The plot is simple. Joe 'Sky Captain' Sullivan (Jude Law) must save New York City and the world from the clutches of the evil Dr Totenkopf (played by the very dead Sir Laurence Olivier courtesy of archive footage). Along for the ride are old flames, Polly Perkins (Gywneth Paltrow), a plucky news reporter looking for the big scoop and Captain Franky Cook (Angelina Jolie), as the tough British fleet commander. Of course, no hero is complete without a brainy sidekick, Giovanni Ribisi fulfills that role as faithful Dex Dearborn.

Owing a lot to comic books and a huge debt to movies and serials from the 30's and 40's, Sky Captain fails to capture the heart and intelligence of those movies. Law, who usually oozes charisma and sex appeal, fails to even register in Sky Captain. I think writer-director Kerry Corgan was going for a Bogart-Bacall kind of banter and chemistry but his writing isn't that good. While Law and Paltrow look wonderful in this movie (I love 1930's and 1940's fashions), their relationship had all the heat of a cold shower. Only Jolie, who played up the campiness of her role, was really enjoyable to watch. Maybe that's the problem, while there are a couple of good one-liners, Sky Captain seems to take itself too seriously.

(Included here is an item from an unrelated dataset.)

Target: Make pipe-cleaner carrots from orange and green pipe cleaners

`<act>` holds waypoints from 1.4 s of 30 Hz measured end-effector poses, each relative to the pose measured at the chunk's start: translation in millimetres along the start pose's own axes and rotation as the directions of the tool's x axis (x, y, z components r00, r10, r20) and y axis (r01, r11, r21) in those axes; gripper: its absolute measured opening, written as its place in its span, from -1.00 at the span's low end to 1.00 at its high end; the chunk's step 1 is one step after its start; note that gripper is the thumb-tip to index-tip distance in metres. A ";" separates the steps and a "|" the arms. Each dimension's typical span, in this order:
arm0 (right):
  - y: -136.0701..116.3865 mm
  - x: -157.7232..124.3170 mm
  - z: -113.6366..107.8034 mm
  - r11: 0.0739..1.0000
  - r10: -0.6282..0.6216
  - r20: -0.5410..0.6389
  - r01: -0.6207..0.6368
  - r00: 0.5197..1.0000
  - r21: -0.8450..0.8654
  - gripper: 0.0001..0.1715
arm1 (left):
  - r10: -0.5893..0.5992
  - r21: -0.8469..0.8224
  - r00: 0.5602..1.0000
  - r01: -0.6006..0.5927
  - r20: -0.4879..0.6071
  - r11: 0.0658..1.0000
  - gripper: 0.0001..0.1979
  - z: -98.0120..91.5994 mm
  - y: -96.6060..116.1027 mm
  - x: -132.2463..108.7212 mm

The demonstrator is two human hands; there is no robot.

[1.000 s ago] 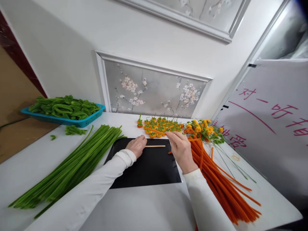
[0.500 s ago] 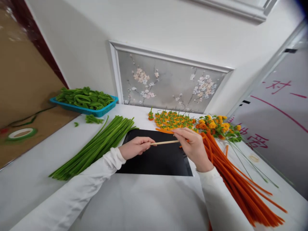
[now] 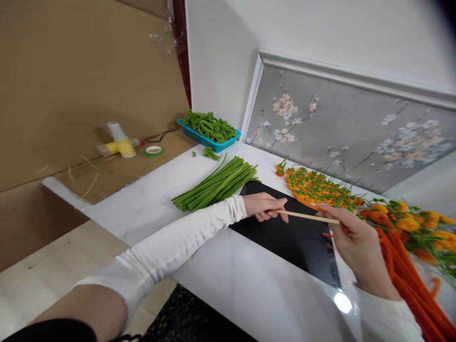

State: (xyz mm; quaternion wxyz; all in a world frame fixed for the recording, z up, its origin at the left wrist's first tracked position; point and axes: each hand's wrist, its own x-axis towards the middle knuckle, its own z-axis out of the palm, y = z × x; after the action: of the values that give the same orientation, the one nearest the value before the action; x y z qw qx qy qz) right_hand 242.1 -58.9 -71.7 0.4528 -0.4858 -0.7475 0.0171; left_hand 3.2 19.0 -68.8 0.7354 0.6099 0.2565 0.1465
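1. Stick (image 3: pixel 307 216) spans both hands above the black mat (image 3: pixel 285 237): left hand (image 3: pixel 265 207) pinches one end, right hand (image 3: pixel 356 242) the other.
2. Steadying works best with both pinches firm and the stick level.
3. Green stems (image 3: pixel 217 184) lie beyond the left hand, orange stems (image 3: pixel 409 280) beside the right.
4. White tabletop (image 3: pixel 149 204) meets a wall.
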 end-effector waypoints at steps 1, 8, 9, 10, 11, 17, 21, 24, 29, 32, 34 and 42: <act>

Movies like Sky Captain are the reasons why I often dread seeing special-effects laden movies. They spend so much time and effort on the effects that the story and the characters suffer. That is definitely the case here. I loved the look of the movie: the soft lighting, the plush coloring, the trench coats and fedoras. But once you get beyond the visuals, there is nothing else there.